BABY STARS! Cute hardy annual that is actually a west coast native. Also known as Stardust this little plant produces adorable stars in pink, orange, yellow, and white. All together a tapestry of color on just 3″ tall plants. Reseeds prolifically in open disturbed sites. Just one potted plant will yield hundreds of seedlings for the following year. Blooms May- July then dies, goes to seed, is no longer there. Great bulb cover. Little to no summer water for self sown seedlings. Primarily composed of Leptosiphon bicolor which is native to the Portland city limits. In the wild the flowers are primarily pink with a yellow eye- occasionally other colors. Adorable. Baby stars. Oregon native plant.
This strain of our native Siskiyou Lewisia contains a stunning range of flower colors. Pink to orange to white to yellow and permutations in-between. One of our most cherished wild flowers this plant is found at high elevations in the southern part of the state. A succulent that forms an evergreen rosette it displays its flowers for literally months on end beginning in spring. Excellent, long blooming, easy to grow container plant but not difficult in the ground given rock garden conditions. Drainage is crucial, in average to enriched soil. Drought adapted but it blooms longer with light summer water. Full sun to very light shade. Excellent at the top of walls, spilling out of cliffs as it does in nature. To 6″ tall forming multiplying rosettes up to a foot across. Moderate deer resistance. Oregon native plant.

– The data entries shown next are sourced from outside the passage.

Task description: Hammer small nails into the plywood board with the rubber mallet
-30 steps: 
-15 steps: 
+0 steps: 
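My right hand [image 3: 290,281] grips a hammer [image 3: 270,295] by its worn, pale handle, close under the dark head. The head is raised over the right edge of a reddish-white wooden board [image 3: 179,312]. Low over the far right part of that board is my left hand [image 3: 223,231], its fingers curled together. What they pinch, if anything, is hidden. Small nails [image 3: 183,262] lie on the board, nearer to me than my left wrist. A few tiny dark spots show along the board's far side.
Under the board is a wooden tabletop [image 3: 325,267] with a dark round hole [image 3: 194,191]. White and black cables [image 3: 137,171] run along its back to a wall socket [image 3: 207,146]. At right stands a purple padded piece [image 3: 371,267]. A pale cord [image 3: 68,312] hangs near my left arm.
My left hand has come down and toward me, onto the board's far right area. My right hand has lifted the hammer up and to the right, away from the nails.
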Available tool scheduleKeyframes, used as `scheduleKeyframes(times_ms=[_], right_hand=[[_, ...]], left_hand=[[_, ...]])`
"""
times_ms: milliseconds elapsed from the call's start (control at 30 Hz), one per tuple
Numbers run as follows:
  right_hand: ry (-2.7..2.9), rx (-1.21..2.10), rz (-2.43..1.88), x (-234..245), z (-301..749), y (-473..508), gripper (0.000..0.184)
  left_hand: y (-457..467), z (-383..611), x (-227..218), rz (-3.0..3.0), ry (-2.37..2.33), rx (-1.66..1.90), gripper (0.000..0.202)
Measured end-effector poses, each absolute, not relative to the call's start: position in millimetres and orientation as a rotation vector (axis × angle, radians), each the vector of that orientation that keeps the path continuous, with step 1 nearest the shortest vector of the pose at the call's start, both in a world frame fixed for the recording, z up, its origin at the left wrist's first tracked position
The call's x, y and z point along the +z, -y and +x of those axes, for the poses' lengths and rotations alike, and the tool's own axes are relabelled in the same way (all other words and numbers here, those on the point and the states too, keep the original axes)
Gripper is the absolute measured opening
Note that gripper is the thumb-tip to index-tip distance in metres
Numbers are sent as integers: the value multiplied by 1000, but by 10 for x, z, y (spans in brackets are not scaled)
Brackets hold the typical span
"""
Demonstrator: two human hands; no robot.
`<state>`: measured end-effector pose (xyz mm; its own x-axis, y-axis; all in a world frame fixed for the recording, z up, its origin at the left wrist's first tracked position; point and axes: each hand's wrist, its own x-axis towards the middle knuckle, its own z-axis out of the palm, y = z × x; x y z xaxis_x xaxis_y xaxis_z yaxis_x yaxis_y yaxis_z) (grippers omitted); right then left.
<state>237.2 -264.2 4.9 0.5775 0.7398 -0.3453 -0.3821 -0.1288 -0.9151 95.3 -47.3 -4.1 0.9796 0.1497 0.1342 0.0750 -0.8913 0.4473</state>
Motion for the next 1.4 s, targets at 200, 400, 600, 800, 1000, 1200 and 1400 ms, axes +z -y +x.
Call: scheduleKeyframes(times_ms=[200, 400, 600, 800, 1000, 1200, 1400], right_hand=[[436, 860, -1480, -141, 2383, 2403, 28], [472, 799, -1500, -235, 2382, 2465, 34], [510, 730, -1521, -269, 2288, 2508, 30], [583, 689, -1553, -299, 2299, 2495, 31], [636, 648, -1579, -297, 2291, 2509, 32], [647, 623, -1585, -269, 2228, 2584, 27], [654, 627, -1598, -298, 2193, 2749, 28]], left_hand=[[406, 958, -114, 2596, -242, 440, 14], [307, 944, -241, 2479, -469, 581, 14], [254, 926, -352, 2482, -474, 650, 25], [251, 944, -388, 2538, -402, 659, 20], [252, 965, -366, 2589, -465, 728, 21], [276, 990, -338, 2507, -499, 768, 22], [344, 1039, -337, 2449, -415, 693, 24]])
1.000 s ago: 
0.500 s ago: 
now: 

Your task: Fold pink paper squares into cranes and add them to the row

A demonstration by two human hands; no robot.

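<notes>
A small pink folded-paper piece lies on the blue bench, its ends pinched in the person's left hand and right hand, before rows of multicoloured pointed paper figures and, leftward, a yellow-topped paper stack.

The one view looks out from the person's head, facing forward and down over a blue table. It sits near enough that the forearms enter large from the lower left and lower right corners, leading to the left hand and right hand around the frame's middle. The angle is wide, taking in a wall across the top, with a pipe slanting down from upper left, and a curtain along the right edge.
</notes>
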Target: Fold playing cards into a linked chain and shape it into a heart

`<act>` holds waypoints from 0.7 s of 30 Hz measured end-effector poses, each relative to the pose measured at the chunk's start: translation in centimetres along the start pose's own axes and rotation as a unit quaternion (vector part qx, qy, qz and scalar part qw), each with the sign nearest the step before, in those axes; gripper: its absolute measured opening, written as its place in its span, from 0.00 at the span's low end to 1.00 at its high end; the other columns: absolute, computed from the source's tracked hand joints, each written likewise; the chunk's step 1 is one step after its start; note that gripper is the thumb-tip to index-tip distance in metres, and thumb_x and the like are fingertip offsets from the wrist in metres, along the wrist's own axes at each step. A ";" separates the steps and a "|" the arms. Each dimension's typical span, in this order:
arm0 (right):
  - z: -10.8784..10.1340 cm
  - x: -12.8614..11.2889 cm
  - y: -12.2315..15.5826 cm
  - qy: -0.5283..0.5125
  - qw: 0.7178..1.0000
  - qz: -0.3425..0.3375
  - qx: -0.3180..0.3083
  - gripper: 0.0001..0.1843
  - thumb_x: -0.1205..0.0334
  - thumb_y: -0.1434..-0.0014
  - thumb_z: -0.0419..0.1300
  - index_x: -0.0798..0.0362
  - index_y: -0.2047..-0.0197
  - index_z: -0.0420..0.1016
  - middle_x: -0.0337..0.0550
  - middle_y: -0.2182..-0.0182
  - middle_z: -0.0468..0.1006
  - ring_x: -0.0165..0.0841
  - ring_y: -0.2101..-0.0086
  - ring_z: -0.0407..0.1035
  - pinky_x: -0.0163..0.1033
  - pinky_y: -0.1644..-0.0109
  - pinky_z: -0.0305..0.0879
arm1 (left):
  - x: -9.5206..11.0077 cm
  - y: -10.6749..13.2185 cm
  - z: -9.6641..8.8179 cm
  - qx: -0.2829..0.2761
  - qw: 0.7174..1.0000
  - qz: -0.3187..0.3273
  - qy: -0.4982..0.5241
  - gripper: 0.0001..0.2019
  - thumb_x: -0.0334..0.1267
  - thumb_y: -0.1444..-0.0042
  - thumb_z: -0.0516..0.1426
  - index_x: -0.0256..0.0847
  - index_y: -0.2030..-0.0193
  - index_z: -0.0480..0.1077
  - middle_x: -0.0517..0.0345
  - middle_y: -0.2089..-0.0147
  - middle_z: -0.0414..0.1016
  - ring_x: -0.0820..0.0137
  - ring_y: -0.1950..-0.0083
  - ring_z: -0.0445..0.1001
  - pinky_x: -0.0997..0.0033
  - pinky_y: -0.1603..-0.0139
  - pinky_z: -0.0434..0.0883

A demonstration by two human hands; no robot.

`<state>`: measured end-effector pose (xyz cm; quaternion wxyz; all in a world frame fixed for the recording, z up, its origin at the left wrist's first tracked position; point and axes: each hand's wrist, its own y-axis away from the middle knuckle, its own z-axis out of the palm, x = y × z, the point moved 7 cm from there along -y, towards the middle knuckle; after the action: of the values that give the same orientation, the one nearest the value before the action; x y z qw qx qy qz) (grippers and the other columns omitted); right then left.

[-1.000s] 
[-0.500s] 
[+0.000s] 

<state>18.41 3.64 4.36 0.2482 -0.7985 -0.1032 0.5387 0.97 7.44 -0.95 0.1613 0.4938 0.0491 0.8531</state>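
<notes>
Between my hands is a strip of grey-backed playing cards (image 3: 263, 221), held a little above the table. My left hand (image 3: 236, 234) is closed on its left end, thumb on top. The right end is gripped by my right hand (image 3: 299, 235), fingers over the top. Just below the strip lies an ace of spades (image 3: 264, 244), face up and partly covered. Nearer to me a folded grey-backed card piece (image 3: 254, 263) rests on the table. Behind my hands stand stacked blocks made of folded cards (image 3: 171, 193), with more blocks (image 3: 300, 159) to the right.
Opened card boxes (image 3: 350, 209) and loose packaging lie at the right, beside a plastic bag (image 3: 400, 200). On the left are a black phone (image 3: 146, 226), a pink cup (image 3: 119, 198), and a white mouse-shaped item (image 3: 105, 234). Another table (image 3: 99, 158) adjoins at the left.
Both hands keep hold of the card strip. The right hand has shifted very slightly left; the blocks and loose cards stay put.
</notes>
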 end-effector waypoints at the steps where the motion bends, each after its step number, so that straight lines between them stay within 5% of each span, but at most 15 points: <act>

Meadow foam is a native hardy annual that occupies the flood zones in the valleys in most of Central and northern California up through the Willamette Valley to Portland. To 4″ tall and up to a foot wide the grass green finely divided leaves are a great backdrop to the yellow flowers which are cleanly tipped white at the edge of the petal. Vigorously reseeds in any soil in full sun to part shade. Leave the dead straw to disperse the seeds or simply shake it where you would like next years display to be. A great annual to eclipse the fading foliage of bulbs. No supplemental water required. Completes its life cycle by the heat of summer and has already set hundreds of seeds for the following years crop. This from just one 4″ pot. Groovy west native that is one of the most reliable reseeding annuals. Oregon Native Plant
White meadow foam is a prolific native hardy annual that covers the bottom of inland west coast valleys in white in mid- late spring. Demure plants are actually a floral power house with tons of pure white flowers creating a foaming ivory carpet in bloom. By the heat of summer this true annual ends its life cycle but not before producing millions of seeds to renew the display for the next year. Takes all kinds of soil including compacted dry clay. No additional water is required once established. Each plant is 4″ tall by 6″ wide and they grow together to form an impenetrable layer. One planted potted plant yields hundreds of seedling. White meadow foam is a stunning western native that deserves more use. Native to the Portland city limits. Oregon native plant.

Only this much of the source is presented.